Entries taken from a collection:
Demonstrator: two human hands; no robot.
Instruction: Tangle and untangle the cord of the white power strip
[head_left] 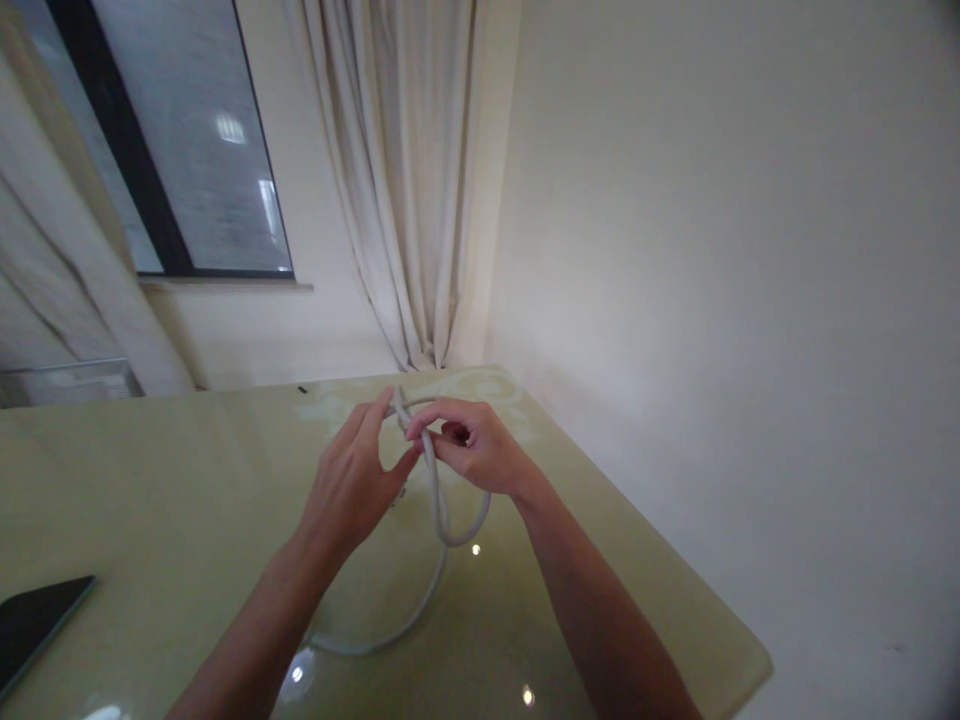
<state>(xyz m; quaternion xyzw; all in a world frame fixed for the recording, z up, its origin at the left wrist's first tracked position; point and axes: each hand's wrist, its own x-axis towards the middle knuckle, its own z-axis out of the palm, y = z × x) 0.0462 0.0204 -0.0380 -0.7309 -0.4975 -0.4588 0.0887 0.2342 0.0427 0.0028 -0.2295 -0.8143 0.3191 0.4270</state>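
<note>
I have one white cord (437,500) between my two hands, just above the table (187,470). My left hand (354,485) pinches it with thumb and forefinger where the strands cross; my right hand (472,445) is curled around the same spot, fingertips pressed on the cord. Below my hands hangs one small loop — and beneath that a second, wider loop of the same cord lies flat on the glossy tabletop. One dark phone (34,622) rests at the table's left edge, well apart from my hands. Behind — one window (180,150) and one pale curtain (397,180) gathered in the corner.
</note>
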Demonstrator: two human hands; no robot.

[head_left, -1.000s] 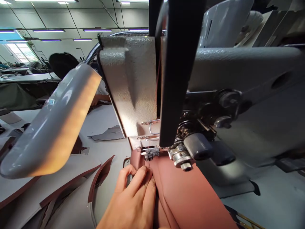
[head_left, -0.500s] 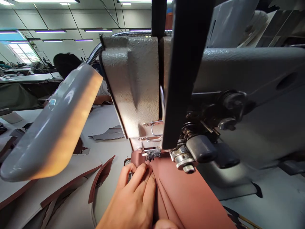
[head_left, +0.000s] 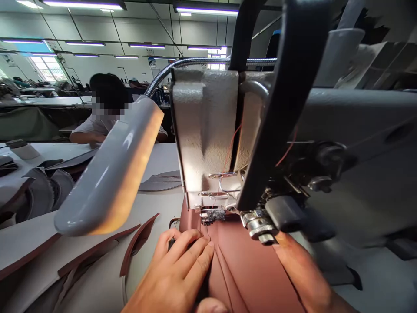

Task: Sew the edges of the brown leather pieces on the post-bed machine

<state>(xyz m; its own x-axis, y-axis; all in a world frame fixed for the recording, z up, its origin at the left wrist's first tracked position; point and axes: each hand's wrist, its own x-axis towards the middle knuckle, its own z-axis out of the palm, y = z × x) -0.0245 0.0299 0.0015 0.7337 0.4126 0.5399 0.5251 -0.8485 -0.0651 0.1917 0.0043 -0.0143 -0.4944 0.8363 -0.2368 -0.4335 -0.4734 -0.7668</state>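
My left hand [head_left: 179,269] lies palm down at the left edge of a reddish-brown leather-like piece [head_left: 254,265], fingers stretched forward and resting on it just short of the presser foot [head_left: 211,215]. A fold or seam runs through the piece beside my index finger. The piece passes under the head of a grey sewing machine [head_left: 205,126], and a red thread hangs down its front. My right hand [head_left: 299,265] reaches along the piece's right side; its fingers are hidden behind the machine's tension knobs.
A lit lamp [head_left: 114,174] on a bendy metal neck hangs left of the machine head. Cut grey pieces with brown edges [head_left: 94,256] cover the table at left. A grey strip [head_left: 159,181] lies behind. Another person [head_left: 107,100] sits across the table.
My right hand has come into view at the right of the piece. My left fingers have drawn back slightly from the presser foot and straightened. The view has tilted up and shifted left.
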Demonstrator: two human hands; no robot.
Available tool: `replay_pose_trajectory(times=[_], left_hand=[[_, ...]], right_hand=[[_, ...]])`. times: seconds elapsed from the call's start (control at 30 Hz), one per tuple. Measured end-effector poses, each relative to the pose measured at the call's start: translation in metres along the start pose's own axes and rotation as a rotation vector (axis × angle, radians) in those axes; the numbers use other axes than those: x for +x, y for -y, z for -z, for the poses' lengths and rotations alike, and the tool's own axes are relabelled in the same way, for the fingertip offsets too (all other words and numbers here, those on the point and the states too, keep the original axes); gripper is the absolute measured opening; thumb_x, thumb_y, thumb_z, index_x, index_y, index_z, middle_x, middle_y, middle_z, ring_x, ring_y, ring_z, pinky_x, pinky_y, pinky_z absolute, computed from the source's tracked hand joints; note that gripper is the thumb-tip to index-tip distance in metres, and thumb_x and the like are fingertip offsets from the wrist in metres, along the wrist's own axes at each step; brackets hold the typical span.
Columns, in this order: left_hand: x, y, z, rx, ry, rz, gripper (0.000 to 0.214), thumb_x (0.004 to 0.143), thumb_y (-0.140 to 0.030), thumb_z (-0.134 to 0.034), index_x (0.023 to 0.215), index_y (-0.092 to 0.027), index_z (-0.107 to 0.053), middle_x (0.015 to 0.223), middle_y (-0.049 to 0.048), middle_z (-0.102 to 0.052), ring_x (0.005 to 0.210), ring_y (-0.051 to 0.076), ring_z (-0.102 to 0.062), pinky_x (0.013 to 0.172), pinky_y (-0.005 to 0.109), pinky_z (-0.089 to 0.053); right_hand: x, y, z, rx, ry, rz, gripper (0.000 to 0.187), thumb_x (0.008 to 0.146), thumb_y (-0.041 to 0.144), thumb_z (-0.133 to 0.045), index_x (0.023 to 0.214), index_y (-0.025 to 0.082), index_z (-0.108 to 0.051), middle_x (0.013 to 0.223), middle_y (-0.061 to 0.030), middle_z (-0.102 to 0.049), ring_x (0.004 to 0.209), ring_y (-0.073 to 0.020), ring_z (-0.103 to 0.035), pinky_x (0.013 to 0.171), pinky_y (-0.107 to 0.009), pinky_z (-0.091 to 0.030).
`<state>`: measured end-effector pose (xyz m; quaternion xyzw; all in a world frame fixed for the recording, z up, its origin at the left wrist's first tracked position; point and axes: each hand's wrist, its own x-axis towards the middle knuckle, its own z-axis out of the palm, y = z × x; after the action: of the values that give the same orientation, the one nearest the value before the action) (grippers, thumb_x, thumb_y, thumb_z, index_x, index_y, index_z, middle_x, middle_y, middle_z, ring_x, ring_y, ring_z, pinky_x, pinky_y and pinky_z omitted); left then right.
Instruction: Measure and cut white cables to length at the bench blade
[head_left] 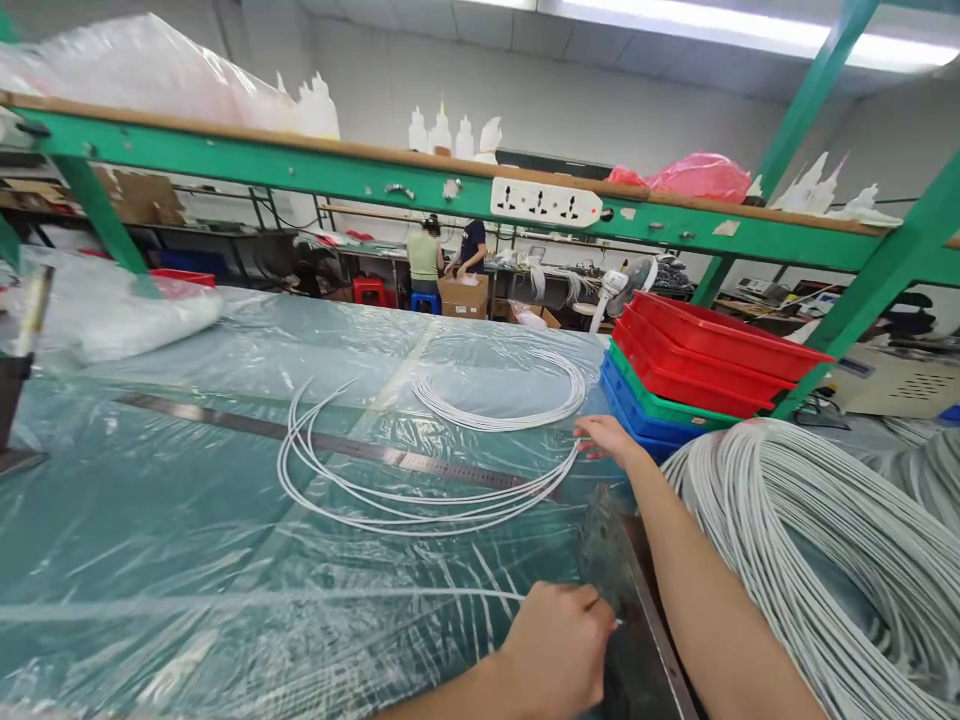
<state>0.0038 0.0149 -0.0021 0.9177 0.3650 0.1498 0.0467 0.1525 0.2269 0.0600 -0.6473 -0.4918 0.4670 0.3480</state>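
My left hand (559,640) is closed around a white cable (450,592) that runs off to the left over the table. A short bit of its end pokes out past my fingers, beside a dark metal plate with a long straight edge (637,600). Farther forward, my right hand (606,440) reaches out with its fingers apart at the ends of several curved white cable lengths (420,522). Whether the fingertips touch those ends is hard to tell. Under the cables lies a steel ruler (405,460). Behind it rests another curved bundle of white cables (510,424).
Large coils of pale cable (817,540) lie at the right, by stacked red, green and blue trays (720,350). A green shelf beam (360,178) with a power strip (546,202) crosses above. Plastic film (187,520) covers the table. Two people work in the background.
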Motion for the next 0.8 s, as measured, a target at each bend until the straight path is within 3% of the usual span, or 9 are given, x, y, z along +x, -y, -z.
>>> replay_pose_trajectory(times=[0.37,0.6,0.8], left_hand=[[0.009,0.010,-0.024,0.001,0.019,-0.036,0.016,0.086,-0.035,-0.061,0.082,-0.019,-0.060,0.067,0.0026,-0.060,0.054,0.015,-0.057,0.035,0.030,-0.017],[0.010,0.007,-0.024,0.056,0.045,-0.060,0.020,0.090,-0.037,-0.056,0.086,-0.019,-0.062,0.065,0.0030,-0.060,0.056,0.015,-0.058,0.034,0.029,-0.020],[0.009,0.010,-0.032,-0.006,0.023,-0.071,0.019,0.091,-0.037,-0.054,0.082,-0.021,-0.059,0.063,0.0031,-0.059,0.055,0.014,-0.059,0.034,0.028,-0.020]], right_hand=[[0.006,-0.008,-0.002,-0.033,0.032,-0.041,0.010,0.093,0.025,-0.056,0.096,0.016,-0.060,0.098,-0.0064,-0.068,0.062,-0.0158,-0.065,0.043,-0.018,-0.045],[0.007,-0.010,-0.001,-0.003,0.028,-0.052,0.010,0.088,0.022,-0.059,0.093,0.015,-0.062,0.091,-0.0073,-0.069,0.057,-0.0164,-0.063,0.041,-0.020,-0.044],[0.001,-0.006,-0.002,-0.046,0.032,-0.078,0.008,0.093,0.022,-0.054,0.091,0.017,-0.059,0.093,-0.0060,-0.068,0.057,-0.0154,-0.063,0.042,-0.020,-0.044]])
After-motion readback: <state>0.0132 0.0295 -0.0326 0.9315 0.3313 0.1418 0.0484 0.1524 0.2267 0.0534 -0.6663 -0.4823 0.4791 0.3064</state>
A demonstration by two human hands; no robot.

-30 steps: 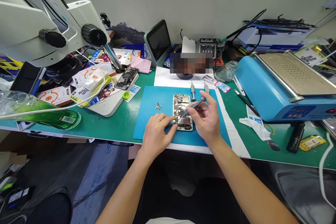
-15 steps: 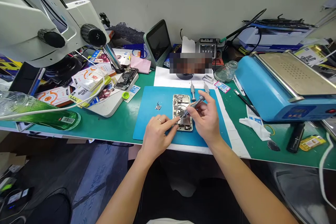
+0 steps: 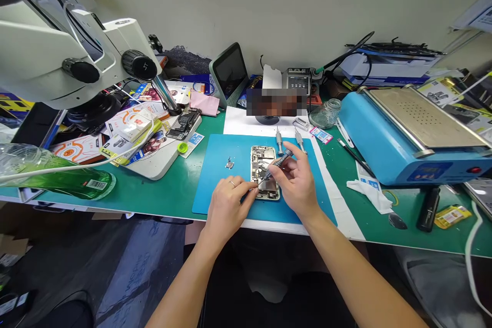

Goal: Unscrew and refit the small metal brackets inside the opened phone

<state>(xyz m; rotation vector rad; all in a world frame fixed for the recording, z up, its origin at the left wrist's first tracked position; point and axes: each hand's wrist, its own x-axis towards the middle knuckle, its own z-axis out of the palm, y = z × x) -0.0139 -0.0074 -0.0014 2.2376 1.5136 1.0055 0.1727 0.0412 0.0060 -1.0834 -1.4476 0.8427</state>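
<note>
An opened smartphone (image 3: 265, 154) with its inner parts bare lies on a blue mat (image 3: 215, 195). My right hand (image 3: 300, 184) grips a slim grey screwdriver (image 3: 282, 159), slanted down to the left over the phone. My left hand (image 3: 230, 205), with a ring on one finger, is at the phone's lower left edge. Its thumb and index finger pinch together by the screwdriver's tip; anything between them is too small to make out. Two more screwdrivers, a left one (image 3: 279, 141) and a right one (image 3: 300, 139), stand behind the phone. A small metal part (image 3: 229, 163) lies left of it.
A microscope (image 3: 115, 56) overhangs the left side, above boxes and a green bottle (image 3: 84, 177). On the right sits a blue heating plate machine (image 3: 384, 148). A glass jar (image 3: 326, 113), a small screen (image 3: 230, 72) and a soldering station (image 3: 298, 81) stand at the back.
My left thumb and index finger have come together at the screwdriver's tip, and the tip has moved slightly left over the phone. The whole view has tilted up a little.
</note>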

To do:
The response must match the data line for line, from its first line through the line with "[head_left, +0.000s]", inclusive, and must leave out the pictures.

Solution to this problem:
Demonstrator: two human hands; no robot.
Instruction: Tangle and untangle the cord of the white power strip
[head_left] 
<state>(xyz m; quaternion xyzw; all in a world frame fixed for the recording, z up, its origin at the left wrist's first tracked position; point and axes: each hand's wrist, its own x-axis towards the middle knuckle, its own z-axis out of the palm, y = z × x) 0.0462 0.0204 -0.0380 -0.7309 -0.4975 -0.4588 0.0887 0.2342 0.0427 0.0028 -0.2295 -0.8143 0.3191 0.4270</state>
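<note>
I have one white cord (437,500) between my two hands, just above the table (187,470). My left hand (354,485) pinches it with thumb and forefinger where the strands cross; my right hand (472,445) is curled around the same spot, fingertips pressed on the cord. Below my hands hangs one small loop — and beneath that a second, wider loop of the same cord lies flat on the glossy tabletop. One dark phone (34,622) rests at the table's left edge, well apart from my hands. Behind — one window (180,150) and one pale curtain (397,180) gathered in the corner.
</note>
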Demonstrator: two human hands; no robot.

[head_left, -1.000s] 
[head_left, -0.500s] 
[head_left, +0.000s] 

Output for this exercise is complete.